The problem:
Filter out all lines without the word "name" from the data below, please, and copy the rest.

================

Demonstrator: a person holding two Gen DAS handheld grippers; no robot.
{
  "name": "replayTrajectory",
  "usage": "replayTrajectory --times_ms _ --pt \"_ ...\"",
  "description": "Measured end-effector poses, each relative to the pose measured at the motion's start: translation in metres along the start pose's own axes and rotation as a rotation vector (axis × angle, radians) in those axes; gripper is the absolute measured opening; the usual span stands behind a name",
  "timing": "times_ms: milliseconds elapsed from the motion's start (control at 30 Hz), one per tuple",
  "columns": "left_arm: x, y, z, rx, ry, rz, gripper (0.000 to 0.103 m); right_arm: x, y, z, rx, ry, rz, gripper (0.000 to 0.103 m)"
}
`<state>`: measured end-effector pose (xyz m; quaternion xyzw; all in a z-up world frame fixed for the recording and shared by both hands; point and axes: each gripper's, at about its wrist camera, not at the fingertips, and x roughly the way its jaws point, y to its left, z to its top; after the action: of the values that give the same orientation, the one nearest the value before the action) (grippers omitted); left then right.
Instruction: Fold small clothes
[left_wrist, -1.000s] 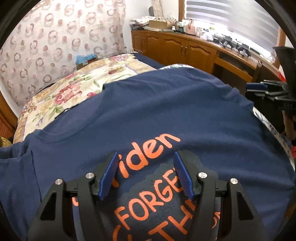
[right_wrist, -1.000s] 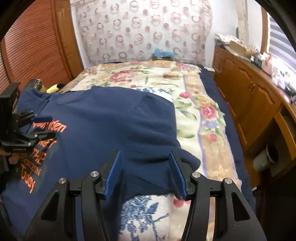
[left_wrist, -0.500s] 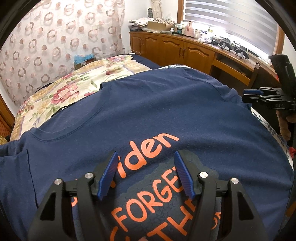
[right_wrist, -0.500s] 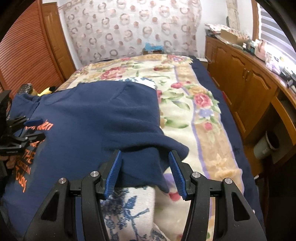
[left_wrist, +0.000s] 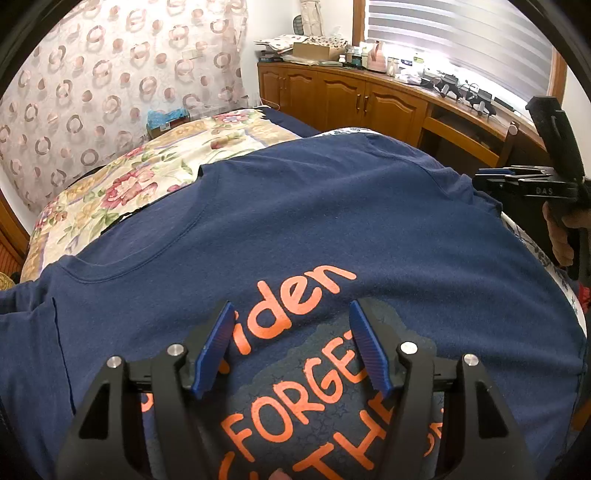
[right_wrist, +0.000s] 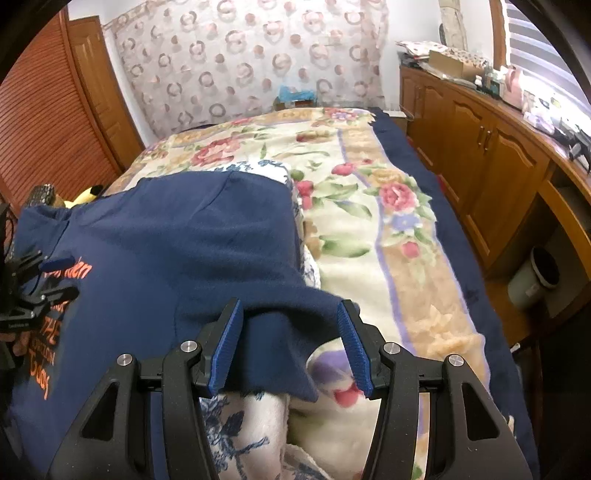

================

Answer box:
  "name": "replayTrajectory",
  "description": "Measured end-effector poses, each relative to the pose measured at the motion's start: translation in metres along the start pose's own axes and rotation as a rotation vector (axis × angle, radians) in those axes; gripper is the absolute measured opening; the usual span stands behind a name",

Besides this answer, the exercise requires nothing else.